◆ **ASSIGNMENT**
Restate all of the material, keeping every line identical to the original.

◆ **DATASET EXTRACT**
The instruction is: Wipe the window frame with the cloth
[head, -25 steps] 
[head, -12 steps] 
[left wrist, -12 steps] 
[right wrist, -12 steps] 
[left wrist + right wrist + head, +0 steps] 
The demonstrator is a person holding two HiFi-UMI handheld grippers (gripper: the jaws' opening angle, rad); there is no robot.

◆ **COMPLETED TASK**
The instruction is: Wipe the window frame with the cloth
[head, -25 steps] 
[head, -12 steps] 
[left wrist, -12 steps] 
[right wrist, -12 steps] 
[left wrist + right wrist + head, +0 steps] 
The demonstrator is a person holding two HiFi-UMI handheld grippers (gripper: the jaws' opening angle, rad); there is no robot.

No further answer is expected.